Monday, March 3, 2014

Beauty and The Beast

On Sunday we spent the afternoon in appreciation of Otto Wagner's (1841-1918) architectural design at St. Leopold Am Steinhof (est. 1903-1907).  The Church is on the grounds of Vienna's (still open) neuropsychiatric hospital "Otto Wagner Hospital".  The Wagner designed complex is on a hill overlooking the City in the 14th District and consists of more than 30 buildings and pavilions that make up the hospital, a theatre and the Church along with an adjacent park area.  This blog addresses the atrocities that took place at this facility in the text following my photos of the Church.

Wikimedia Internet Photo

To say that the Church is beautiful is an understatement, my photos can not do its beauty justice.  It must be seen to appreciate Wagner's Jugendstil (modern/Art Nouveau) vision.  The stain glass windows were designed by fellow Secessionist artist Koloman Moser.  Apparently, the glass was moved to the Czech Republic during WWII and restored in place during the 1950s.  Wagner designed the Church with patients in mind:  rounded edges, drip fonts to reduce spread of infection, gentle slope floors and easy access entrance/exit points.

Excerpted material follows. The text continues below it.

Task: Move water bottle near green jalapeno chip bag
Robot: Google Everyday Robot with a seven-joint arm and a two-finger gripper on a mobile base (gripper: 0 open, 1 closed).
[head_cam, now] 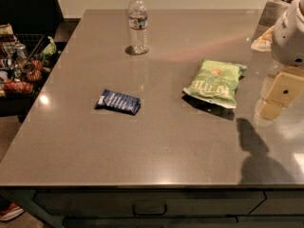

Now, the Beast.  During WWI, more than 2,000 Am Steinhof patients were left to starve and die of rampant infection.  The seeds of more horror were planted in 1920 when the writings of lawyer Karl Binding and psychiatrist Alfred Hoche discussed the concept of "lebensunwert"  or "unworthy to live" and the right to kill the incurable sick.  The idea (and a Foundation) of "racial hygiene" was established in Vienna in the mid-1920s, well before the Anschluss in 1938.  During WWII the Nazis experimented on and killed more than 7,000 patients from Am Steinhof, including children (Am Spiegelgrund).  It is incomprehensible, but the experiments on Am Spiegelgrund remains continued into the 1980s.  The last of these victims were laid to rest in Vienna in a ceremony in 2012.  2012!  The depravity of what happened and the fact that the remains of these souls languished so long in specimen jars brings me to tears.  I used factual material contained on these two websites, "The War Against the Inferior" and BBC News

I plan a return visit to view the exhibition at the hospital.  It did not appear to be well marked when we were walking the grounds yesterday.  This "avoidance" seems quite typical at Vienna landmarks dealing with its dreadful history.


  1. Beautiful! (The church, not the history.)

  2. I had never heard of this place. Adding it to my bucket list, thanks!